* **Work instruction**: Each line from the beginning of the data below through the line containing "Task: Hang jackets" should be repeated exactly, please.

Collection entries
★ ★ ★ ★ ★ ★ ★

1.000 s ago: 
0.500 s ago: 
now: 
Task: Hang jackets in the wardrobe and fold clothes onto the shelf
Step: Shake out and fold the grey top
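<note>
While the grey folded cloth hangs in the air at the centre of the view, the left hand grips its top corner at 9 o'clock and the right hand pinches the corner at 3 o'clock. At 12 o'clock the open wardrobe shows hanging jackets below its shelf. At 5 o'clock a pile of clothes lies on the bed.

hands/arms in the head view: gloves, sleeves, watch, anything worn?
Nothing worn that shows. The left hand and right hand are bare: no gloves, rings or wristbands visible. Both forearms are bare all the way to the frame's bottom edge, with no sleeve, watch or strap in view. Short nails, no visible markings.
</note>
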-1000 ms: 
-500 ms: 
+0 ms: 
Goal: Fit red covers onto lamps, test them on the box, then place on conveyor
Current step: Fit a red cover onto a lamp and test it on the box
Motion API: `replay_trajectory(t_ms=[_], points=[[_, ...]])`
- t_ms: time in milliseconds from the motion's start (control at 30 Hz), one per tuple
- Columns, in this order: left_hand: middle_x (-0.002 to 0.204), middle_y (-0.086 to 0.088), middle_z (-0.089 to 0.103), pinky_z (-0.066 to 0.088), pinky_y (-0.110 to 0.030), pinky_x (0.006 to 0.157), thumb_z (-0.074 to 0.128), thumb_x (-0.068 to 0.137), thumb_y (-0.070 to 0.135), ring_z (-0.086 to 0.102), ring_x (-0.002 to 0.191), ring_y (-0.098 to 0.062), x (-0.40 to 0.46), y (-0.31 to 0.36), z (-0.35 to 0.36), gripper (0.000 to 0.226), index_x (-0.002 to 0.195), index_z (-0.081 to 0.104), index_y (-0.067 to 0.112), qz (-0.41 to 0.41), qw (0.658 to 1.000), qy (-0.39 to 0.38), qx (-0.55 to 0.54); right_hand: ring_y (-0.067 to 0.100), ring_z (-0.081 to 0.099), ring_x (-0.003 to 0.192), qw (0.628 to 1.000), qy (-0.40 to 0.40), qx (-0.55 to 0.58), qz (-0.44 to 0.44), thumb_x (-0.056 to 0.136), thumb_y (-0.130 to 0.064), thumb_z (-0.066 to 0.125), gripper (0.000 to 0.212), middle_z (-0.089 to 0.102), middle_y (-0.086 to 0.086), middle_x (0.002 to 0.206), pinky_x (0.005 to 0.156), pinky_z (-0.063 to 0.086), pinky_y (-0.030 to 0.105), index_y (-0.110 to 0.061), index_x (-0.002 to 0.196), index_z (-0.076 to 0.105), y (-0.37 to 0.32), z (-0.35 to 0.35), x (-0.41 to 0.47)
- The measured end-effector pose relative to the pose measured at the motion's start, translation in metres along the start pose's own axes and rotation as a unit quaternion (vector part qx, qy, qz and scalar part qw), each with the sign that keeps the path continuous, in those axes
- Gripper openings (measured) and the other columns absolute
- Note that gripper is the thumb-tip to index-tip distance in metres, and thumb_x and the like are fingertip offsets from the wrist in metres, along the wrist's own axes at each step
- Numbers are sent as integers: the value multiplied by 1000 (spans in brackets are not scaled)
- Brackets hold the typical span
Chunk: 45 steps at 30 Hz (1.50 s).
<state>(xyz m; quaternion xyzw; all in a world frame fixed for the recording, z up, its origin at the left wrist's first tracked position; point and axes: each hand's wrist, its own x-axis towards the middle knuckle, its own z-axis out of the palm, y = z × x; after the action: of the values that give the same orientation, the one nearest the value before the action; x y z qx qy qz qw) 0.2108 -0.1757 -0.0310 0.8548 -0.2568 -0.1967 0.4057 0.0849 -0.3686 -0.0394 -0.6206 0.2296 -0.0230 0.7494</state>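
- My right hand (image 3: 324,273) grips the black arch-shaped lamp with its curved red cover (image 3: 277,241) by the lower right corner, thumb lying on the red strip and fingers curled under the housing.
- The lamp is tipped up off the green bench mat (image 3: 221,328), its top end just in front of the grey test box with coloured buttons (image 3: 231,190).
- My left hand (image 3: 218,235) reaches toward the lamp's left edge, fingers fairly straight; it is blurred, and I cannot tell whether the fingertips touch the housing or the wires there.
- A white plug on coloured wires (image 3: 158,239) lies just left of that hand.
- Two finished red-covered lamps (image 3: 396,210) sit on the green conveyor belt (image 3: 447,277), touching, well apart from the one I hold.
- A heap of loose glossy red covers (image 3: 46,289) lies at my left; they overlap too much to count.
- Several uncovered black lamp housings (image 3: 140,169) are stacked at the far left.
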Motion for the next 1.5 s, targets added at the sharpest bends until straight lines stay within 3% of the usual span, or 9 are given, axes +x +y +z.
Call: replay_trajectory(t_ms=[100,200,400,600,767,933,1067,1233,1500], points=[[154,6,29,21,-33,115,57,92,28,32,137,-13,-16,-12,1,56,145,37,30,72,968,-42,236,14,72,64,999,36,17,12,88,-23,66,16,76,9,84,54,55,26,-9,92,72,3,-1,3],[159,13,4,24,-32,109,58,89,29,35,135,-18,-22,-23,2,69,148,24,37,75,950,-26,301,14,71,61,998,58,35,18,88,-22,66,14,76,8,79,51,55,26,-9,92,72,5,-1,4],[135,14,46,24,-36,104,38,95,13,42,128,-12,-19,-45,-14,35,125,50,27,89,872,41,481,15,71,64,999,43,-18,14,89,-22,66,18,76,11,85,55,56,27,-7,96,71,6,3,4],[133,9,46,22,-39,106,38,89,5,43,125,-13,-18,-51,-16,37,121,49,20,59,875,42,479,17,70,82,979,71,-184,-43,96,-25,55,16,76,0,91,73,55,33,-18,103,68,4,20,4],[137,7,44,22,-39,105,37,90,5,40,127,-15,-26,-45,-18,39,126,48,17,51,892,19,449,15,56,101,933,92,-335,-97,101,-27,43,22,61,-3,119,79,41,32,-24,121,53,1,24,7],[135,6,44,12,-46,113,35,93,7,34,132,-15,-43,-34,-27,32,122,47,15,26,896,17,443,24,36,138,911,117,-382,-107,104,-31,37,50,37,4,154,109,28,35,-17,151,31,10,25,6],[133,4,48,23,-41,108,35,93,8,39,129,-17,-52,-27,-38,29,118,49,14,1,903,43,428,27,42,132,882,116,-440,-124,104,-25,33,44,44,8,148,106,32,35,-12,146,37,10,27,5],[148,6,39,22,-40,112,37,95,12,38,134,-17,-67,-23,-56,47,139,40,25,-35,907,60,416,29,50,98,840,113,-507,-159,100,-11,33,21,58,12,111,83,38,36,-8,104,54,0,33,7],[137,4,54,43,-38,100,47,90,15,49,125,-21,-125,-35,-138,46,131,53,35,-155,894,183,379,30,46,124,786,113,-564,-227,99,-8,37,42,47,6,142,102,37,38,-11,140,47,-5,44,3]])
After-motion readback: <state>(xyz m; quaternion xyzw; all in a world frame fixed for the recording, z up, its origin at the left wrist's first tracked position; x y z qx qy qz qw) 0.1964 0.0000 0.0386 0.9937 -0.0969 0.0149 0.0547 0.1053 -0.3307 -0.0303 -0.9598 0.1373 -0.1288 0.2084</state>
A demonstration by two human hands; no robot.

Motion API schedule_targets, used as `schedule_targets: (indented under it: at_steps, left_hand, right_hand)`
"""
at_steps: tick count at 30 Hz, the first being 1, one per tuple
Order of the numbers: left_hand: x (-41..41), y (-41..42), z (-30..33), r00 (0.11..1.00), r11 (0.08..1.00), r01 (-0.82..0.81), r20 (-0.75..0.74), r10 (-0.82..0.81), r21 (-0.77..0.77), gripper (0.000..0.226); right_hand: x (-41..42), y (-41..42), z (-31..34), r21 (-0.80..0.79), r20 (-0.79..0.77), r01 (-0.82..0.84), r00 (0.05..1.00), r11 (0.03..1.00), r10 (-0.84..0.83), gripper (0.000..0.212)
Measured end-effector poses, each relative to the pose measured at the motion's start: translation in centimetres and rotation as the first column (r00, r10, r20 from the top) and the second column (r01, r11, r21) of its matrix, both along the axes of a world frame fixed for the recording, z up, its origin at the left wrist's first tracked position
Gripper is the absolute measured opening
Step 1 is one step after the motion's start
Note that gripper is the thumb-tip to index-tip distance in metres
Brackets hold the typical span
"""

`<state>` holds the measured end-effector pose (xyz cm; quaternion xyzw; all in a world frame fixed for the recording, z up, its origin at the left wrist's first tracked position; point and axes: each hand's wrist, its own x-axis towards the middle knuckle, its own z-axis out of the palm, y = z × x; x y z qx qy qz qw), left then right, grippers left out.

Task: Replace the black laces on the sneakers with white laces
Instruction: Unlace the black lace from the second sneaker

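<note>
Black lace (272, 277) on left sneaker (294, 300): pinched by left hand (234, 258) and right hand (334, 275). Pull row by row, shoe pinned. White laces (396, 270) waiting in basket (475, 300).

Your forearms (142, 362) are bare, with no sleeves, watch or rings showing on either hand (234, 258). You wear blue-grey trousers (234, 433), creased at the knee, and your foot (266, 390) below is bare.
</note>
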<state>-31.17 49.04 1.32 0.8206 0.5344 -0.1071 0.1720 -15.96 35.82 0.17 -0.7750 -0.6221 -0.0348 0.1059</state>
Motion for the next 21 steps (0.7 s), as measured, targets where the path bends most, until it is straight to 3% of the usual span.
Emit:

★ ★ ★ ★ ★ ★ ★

* **Result of this task**:
1.000 s ago: 
0.500 s ago: 
now: 
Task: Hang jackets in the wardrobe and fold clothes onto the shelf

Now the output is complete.